Speaker Diarization Explained: How AI Finally Solved "Who Said What" in Meetings

Summary: For years, AI meeting tools produced walls of text with no indication of who said what. Speaker diarization — the task of automatically segmenting audio by speaker — was the bottleneck. Early systems failed on real meetings because voices overlap, microphones shift, and participants join and leave. Modern diarization works because three things finally came together: deep neural embeddings, larger training data, and persistent speaker profiles. CraftNote combines these with 94.92% transcription accuracy and Speaker Memory that remembers voices across every future meeting automatically.

The "Who Said What" Problem

Imagine reading a three-thousand-word transcript of a meeting and having no idea who said anything. Every sentence blurs into every other sentence. Decisions float in the air with no owner. Action items exist in a vacuum. This was the state of automatic meeting transcription as recently as a few years ago.

Transcription itself was never the hardest problem. Turning sound waves into text was largely solved by Whisper-class models trained on vast multilingual datasets. The harder problem was attribution. Who exactly said "we need to ship this by Friday"? The project manager making a commitment, or the engineer pushing back sarcastically? Without speaker labels, the transcript is half the picture.

Speaker diarization is the technical name for the part that answers this question. It is the process of segmenting an audio stream into chunks, grouping chunks that belong to the same speaker, and assigning each group a label. Good diarization turns an undifferentiated transcript into a conversation you can actually follow.

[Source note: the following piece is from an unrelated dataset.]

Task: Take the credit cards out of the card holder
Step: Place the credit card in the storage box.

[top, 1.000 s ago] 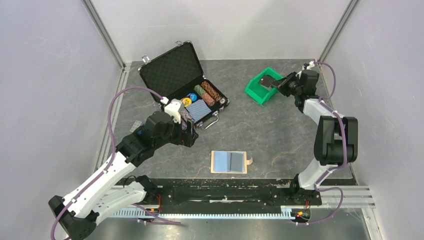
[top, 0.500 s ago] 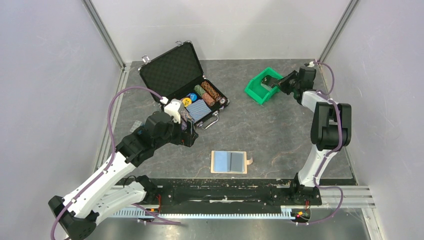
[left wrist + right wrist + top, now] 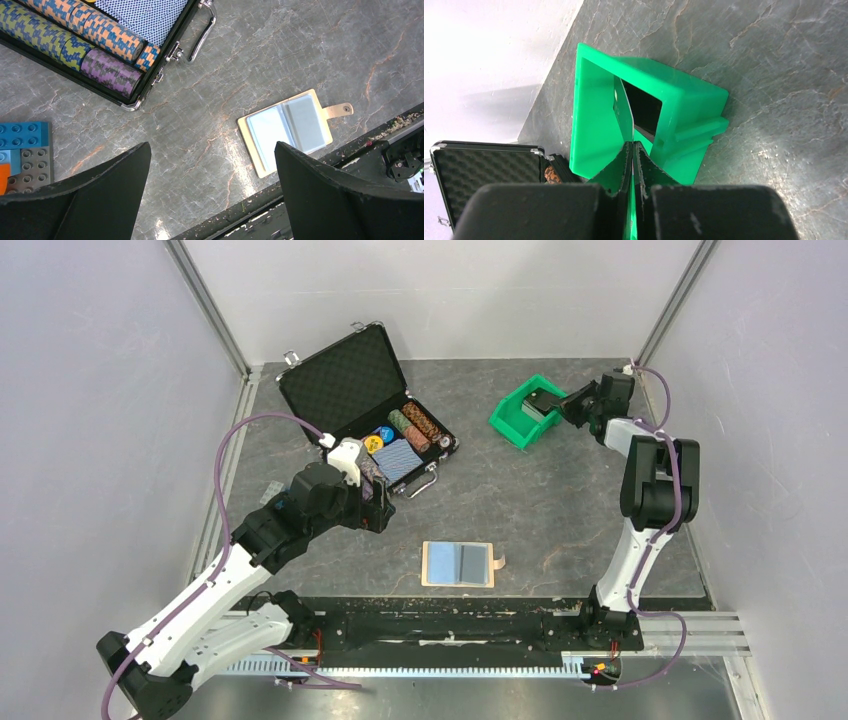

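While the left gripper (image 3: 212,150) hangs wide open by the black case (image 3: 340,380) at 11 o'clock, the green bin (image 3: 510,422) sits at 1 o'clock. Tan card holder (image 3: 458,564) lies spread flat at 6 o'clock, blue-grey faces up, and the right gripper (image 3: 632,145) is clamped on a thin credit card (image 3: 624,112), edge-on, poking into the bin.

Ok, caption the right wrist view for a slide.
Right gripper pinches a thin card edge-on at the green bin.
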`<act>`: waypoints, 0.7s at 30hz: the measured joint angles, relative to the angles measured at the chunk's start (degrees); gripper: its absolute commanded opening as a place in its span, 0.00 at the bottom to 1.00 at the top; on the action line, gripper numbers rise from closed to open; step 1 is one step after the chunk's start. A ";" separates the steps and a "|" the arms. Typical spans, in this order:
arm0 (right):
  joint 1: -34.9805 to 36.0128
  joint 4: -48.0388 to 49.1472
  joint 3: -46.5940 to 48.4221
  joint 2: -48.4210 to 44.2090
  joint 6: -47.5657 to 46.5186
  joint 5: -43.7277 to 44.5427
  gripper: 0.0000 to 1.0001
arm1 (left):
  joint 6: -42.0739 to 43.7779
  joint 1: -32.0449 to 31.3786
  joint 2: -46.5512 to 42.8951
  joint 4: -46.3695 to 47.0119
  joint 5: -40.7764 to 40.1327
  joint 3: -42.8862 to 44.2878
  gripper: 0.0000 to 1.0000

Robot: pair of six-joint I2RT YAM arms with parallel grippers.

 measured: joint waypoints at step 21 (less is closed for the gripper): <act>-0.37 2.34 1.79 2.51 2.93 -0.92 0.17 | 0.00 0.00 0.00 0.00 -0.02 0.00 1.00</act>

Why Diarization Failed for So Long

Diarization looks easy until you try it on a real meeting. Four specific problems broke earlier systems.

Overlapping speech. People talk over each other constantly, especially in engaged conversations. Traditional systems assumed one speaker at a time. When two people spoke simultaneously, the system would either pick one arbitrarily or produce garbled attribution for both.

Microphone variability. In a video call, one participant has a studio microphone, another is using laptop speakers in a coffee shop, and a third is on a phone. Voice characteristics that help the model distinguish speakers get distorted differently in each case. Early systems trained on clean data collapsed when they met this reality.

Similar voices. Two thirty-year-old men from the same country with similar education often have voices that are objectively close in acoustic space. Early systems confused them constantly. You would see "Speaker 1" and "Speaker 2" swap roles halfway through the transcript with no explanation.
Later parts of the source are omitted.